Synthesis and pharmacology of combined histamine H1-/H2-receptor antagonists containing diphenhydramine and cyproheptadine derivatives
Wolf, Cornelia,Schunack, Walter
, p. 87 - 94 (2007/10/02)
The classical histamine H1-receptor antagonists diphenhydramine (3a) and cyproheptadine (9) and their derivatives (3b-d, 10) were connected with a 2-guanidinothiazole containing structure (28) derived from the H2-receptor antagonist tiotidine in order to obtain combined H1/H2-receptor antagonists. The two moieties were not directly linked together, but were separated by a polymethylene spacer and a polar group (nitroethenediamine or urea).

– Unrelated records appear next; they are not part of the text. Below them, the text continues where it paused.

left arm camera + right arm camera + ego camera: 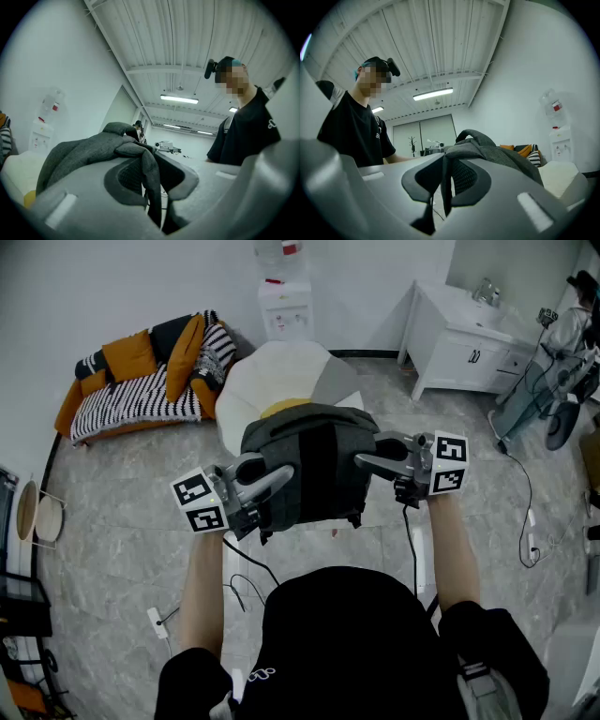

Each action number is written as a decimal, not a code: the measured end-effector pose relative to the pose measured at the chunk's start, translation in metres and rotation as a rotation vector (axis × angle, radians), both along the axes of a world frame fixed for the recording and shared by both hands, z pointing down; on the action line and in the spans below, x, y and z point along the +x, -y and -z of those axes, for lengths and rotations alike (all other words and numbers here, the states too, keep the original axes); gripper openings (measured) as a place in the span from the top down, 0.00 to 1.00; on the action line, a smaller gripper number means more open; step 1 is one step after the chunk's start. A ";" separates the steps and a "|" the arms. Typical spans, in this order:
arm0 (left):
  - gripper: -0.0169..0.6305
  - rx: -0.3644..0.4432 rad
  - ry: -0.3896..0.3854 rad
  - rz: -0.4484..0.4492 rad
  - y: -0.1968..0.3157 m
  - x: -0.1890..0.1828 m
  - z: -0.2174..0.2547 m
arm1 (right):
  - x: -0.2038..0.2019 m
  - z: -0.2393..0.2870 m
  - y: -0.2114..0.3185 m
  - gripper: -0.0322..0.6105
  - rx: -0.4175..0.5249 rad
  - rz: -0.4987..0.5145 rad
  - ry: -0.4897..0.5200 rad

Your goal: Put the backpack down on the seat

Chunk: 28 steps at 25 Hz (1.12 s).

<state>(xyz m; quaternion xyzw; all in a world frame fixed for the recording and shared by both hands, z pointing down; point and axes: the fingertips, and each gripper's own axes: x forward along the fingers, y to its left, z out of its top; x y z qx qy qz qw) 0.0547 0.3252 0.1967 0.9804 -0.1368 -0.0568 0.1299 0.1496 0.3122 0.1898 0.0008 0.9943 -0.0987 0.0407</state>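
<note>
A dark grey backpack (pixel 314 465) hangs in the air between my two grippers, above the floor and just short of the seat. The seat is a white egg-shaped bean bag (pixel 281 371) with a yellow patch, and it also shows in the left gripper view (pixel 18 168) and the right gripper view (pixel 562 173). My left gripper (pixel 279 476) is shut on a backpack strap (pixel 146 159), which passes down between its jaws (pixel 150 180). My right gripper (pixel 367 461) holds the other side. Its jaws (pixel 444 182) pinch a strap (pixel 443 171) in the same way.
An orange sofa with striped cushions (pixel 141 381) stands at the back left. A water dispenser (pixel 286 296) is behind the seat and a white cabinet (pixel 459 343) at the back right. Cables (pixel 248 582) and a power strip (pixel 157 622) lie on the floor near my feet.
</note>
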 end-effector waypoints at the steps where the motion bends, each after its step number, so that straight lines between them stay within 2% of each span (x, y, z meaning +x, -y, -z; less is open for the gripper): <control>1: 0.88 0.005 -0.001 0.003 0.000 0.000 0.001 | 0.000 0.001 0.000 0.89 0.004 0.001 -0.001; 16: 0.88 -0.018 0.035 0.063 -0.002 0.006 -0.009 | 0.004 -0.010 0.001 0.89 -0.021 0.029 -0.005; 23: 0.88 -0.016 0.038 0.060 -0.003 0.011 -0.011 | 0.010 -0.010 0.000 0.89 -0.030 0.042 0.044; 28: 0.88 -0.006 0.046 0.058 0.001 0.025 -0.008 | 0.024 -0.007 0.003 0.89 -0.003 0.023 0.050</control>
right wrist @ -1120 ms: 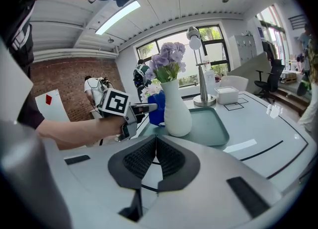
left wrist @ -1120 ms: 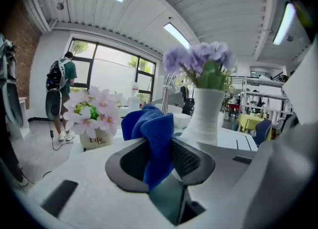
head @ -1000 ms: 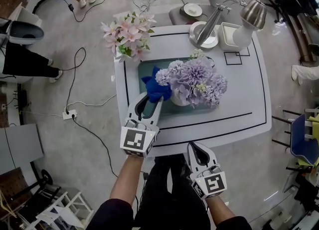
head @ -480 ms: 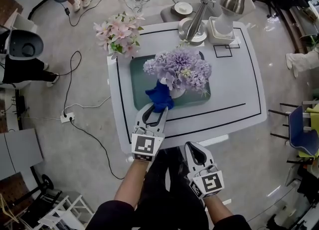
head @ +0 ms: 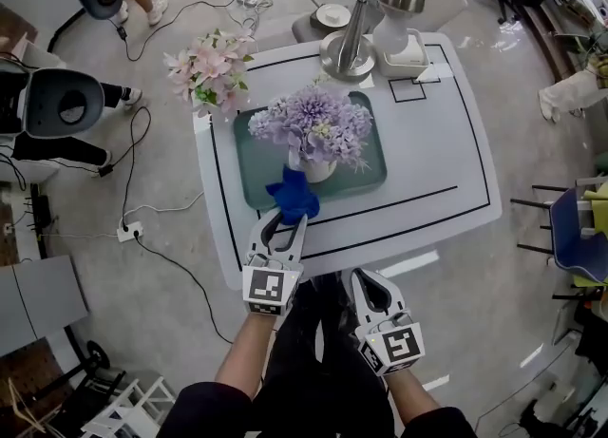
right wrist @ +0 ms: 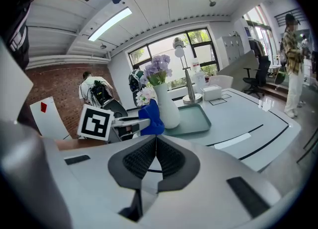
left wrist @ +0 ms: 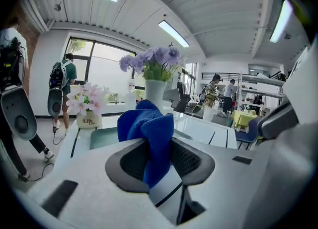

Thus 12 compounds were obtained that proved in vitro to possess high H1- and H2-receptor antagonist activity at the isolated guinea-pig ileum (H1) and the isolated guinea-pig right atrium (H2), respectively. The incorporation of the diphenhydramine as well as the cyproheptadine component provides high affinity to H1-receptors. The tricyclic cyproheptadine and its 10,11-dihydro derivative (30-32, 34), however, cause a decrease of H2-receptor antagonist potency compared to the diphenhydramines (29a-d, 33a-d). Using nitroethenediamine as the polar group is apparently more favourable to H1- and H2-receptor affinity as the urea function. All compounds elicit a dual mode of competitive and noncompetitive antagonism. Among the novel compounds the nitroethenediamines with 4-fluoro- or 4-methyl-substituted diphenhydramine as H1-receptor antagonist moiety (29c, d) display the most potent H1- and H2-receptor antagonist effects. The presented concept is a very promising way to combine H1- and H2-receptor antagonist properties in one molecule.